The Bribery Act 2010 (the Act) repeals previous legislation on bribery, abolishes the common law offence of bribery, and establishes a new statutory regime. The scope of the Act is wide; it has a broad extra-territorial application; penalties are high: for individuals, a maximum prison sentence of 10 years and/or an unlimited fine and for commercial organisations an unlimited fine.
The Act creates a new offence which may be committed only by a commercial organisation: where someone who performs services on its behalf bribes another person to obtain or retain either business or business advantage for the commercial organisation. No offence will be committed if the commercial organisation can prove that it had “adequate procedures” in place to prevent bribery by an associated person. There is statutory guidance (from the Ministry of Justice) on what may amount to “adequate procedures”. These will reflect the nature, scale and complexity of the organisation’s business activities and would include risk-based due diligence and the use of anti-bribery terms and conditions.

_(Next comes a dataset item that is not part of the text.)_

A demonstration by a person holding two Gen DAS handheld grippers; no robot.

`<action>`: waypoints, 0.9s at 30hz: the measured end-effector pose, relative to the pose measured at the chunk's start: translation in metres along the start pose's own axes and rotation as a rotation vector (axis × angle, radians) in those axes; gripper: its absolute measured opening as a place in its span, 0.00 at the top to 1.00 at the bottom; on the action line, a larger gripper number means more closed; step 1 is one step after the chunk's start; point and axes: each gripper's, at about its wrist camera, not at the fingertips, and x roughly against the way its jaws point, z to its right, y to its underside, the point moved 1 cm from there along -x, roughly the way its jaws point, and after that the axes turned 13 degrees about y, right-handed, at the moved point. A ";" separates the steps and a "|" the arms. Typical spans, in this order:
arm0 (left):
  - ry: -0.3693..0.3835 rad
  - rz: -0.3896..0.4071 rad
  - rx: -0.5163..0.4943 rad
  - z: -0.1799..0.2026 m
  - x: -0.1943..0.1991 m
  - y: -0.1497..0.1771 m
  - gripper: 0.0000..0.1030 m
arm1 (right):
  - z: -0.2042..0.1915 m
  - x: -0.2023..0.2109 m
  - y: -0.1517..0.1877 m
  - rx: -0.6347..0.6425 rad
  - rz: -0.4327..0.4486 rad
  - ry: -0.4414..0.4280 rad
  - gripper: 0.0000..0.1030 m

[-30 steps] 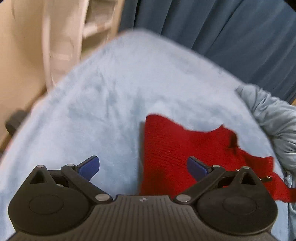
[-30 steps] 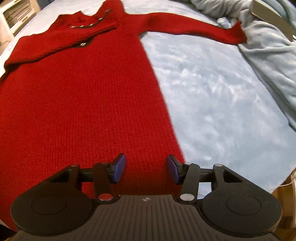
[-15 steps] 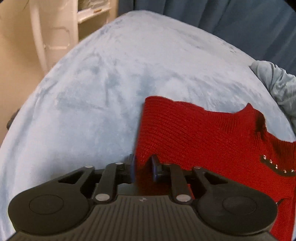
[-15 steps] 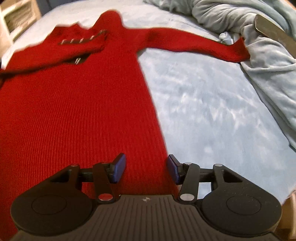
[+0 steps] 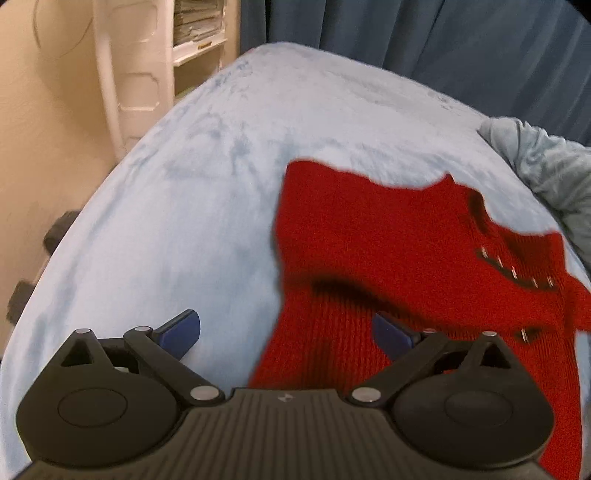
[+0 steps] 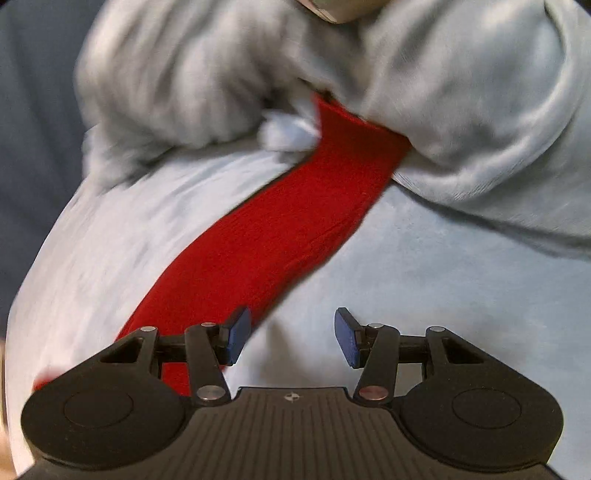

Transactions – main impact
Liability under the Act results from behaviour, so the main impact of the Act is in ensuring that you have proper procedures, policies and training in place to prevent bribery occurring. These must be reviewed and updated where necessary to reflect any changes to business practices or your risk profile.
Due diligence on joint venture partners and on target entities on acquisitions will be important. And whilst liability cannot simply be avoided by contract terms, contract terms may be relevant as part of the adequate procedures defence. This would include mutual undertakings on anti-corruption in joint venture agreements and undertakings from the service provider in management, operator, agency and service agreements.